Havly Heevra Hovra said...

hi, i am attempting to wire an inexpensive digital kitchen scale. it is powered with a 9v battery and i am trying to "hardwire" the unit by using the positive and negative wires from a discarded 9v wall wart. so far so good, my clumsy hands have managed to solder the wires from the wall wart to the battery receptacle in the correct works. however, the unit has some sort of timer on its circuit board that automatically shut the scale off after approx 90 seconds, i guess to save the 9v battery from running down. i would like to locate the timer and bypass it so that i can plug the unit in and have it stay on until i unplug it. the on/off switch has a very tiny cap/resistor barrel shaped thing located within approx 3-5 mm of the switch. i thought that perhaps this thing is the functional timer. it's too small for me to see any detail on it other than it seems to have coloured stripes. any suggestions?
would be most thankful!
dave aplin

Joe Desbonnet said...


The simplest way to implement a timer is to do it in software in the microcontroller (MCU). If it's digital and made in the last 20 years then it almost certainly has a small MCU. So I doubt you can isolate any discrete components to disable that power-off behavior.
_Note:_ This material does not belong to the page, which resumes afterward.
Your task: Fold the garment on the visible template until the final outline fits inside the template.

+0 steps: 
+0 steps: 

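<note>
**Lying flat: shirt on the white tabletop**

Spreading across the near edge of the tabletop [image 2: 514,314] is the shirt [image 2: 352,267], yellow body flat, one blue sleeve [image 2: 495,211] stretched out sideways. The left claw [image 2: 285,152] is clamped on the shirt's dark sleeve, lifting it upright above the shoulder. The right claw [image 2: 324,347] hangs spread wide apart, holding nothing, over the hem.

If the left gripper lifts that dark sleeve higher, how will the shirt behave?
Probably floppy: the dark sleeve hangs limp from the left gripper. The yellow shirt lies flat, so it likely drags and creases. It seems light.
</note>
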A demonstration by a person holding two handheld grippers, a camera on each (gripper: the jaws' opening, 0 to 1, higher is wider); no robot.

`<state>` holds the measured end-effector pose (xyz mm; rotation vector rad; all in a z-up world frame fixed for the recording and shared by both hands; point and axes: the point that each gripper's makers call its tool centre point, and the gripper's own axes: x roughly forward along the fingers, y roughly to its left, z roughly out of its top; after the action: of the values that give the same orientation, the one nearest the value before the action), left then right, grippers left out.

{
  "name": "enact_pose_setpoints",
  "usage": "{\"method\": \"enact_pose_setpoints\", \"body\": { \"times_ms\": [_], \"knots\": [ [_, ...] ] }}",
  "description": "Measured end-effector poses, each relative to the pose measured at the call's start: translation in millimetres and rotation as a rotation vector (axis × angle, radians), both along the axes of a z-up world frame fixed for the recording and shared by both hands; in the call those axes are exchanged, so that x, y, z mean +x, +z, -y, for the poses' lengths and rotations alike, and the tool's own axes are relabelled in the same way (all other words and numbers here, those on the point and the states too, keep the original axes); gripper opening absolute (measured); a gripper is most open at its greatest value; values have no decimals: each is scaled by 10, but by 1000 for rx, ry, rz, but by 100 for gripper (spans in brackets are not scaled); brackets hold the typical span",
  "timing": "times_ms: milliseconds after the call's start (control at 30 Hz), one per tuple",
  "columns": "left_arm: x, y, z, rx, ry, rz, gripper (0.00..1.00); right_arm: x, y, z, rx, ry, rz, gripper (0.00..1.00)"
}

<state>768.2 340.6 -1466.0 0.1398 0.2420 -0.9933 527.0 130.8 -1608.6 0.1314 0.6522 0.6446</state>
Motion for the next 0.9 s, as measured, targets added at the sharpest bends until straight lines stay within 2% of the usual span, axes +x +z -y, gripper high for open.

So how to defeat the power off? that's a good question. It's possible (although unlikely) that it can be done through some menus. If it has menus, you might want to check that or read the user manual if you still have it (try googling for it if you don't).

Next thought: you could implement a simple piece of electronics that emulated the power button being pressed every 30 seconds or so. Something like a 555 timer could do the job. But you'd have to understand how the switch is configured. Personally I'd use a small cheap PIC microcontroller (eg 12F675... but that involves getting skilled and tooled up in programming those devices.
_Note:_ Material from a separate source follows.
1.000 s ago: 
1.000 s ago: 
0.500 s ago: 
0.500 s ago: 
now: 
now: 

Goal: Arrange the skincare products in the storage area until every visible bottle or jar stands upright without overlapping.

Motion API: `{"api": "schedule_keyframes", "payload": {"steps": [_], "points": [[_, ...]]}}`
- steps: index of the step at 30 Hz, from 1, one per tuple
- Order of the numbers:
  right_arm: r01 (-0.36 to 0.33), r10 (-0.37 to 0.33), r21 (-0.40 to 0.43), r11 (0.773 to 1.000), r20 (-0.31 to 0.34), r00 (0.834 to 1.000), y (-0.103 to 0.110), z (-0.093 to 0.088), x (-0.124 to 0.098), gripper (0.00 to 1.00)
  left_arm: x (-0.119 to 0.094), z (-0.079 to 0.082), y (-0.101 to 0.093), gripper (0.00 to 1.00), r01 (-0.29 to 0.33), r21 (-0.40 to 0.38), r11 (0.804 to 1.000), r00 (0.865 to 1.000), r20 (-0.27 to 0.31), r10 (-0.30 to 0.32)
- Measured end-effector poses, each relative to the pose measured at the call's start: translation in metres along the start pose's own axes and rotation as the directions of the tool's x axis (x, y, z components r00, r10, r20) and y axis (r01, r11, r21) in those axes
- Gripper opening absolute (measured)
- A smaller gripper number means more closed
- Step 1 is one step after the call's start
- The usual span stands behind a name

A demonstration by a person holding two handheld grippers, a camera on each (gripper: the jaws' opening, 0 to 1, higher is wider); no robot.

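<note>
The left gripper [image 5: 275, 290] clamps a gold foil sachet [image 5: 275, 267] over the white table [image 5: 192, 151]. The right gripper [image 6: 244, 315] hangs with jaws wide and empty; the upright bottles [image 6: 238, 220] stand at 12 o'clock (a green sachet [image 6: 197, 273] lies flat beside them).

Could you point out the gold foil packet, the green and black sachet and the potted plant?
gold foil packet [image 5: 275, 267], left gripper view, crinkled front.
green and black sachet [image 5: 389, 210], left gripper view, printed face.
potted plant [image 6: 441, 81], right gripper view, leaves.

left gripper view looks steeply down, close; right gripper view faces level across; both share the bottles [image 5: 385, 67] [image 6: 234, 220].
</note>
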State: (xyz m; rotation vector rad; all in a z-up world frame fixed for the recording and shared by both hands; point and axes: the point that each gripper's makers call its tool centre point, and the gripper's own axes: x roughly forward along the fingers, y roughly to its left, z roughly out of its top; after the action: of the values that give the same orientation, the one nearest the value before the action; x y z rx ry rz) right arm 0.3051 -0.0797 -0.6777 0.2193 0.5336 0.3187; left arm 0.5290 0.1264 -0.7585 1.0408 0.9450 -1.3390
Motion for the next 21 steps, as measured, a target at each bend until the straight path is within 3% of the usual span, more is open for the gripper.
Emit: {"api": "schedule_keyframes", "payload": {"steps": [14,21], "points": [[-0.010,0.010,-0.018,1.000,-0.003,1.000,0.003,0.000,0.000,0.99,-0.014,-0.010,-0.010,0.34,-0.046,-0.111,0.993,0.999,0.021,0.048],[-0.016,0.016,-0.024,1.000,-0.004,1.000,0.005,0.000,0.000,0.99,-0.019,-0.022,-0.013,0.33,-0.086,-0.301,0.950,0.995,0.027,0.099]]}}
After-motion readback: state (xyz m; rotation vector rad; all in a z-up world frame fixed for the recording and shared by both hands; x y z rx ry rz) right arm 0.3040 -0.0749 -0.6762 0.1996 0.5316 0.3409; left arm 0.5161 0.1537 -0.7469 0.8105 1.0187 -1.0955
If you post the make/model of the scales maybe and/or links to photos I can think about the problem some more.

stretchedbag said...
This comment has been removed by the author. said...

Nice article! I'll use this as the starting point for a project I have in mind (building a platform animal scale for use on our alpaca farm, based on resting a platform on four cheap 100kg bathroom digital scales and combining the readings and recording them on my laptop. It would be a worthwhile project as commercial vet scales cost $400+. We used to have a second-hand airport luggage scale that did the job, but it no longer works).

A couple of questions:
1. Is there a 'part 2'?
2. If a platform was resting on four such scales will the total weight reading be correct even if the platform isn't perfectly balanced/level on the scales ie. if one scale is getting more of the load, the others should get less load but the total load should be constant?

Joe Desbonnet said...

Sorry, I didn't get to part 2 (yet! :-)

Sounds like an interesting project. Yes, I believe the sum of the for bathroom scales is the total weight, and perfect balancing is not needed. Just as long as the force being exerted on the scales is vertical. Btw: many electronic scales them selves comprise 4 corner strain guage sensors that are summed.

Have you considered purchasing a new hanging scales? I brought one recently (0 - 200kg, 0.1kg accuracy) for about $50, but I've seen them even cheaper on Amazon.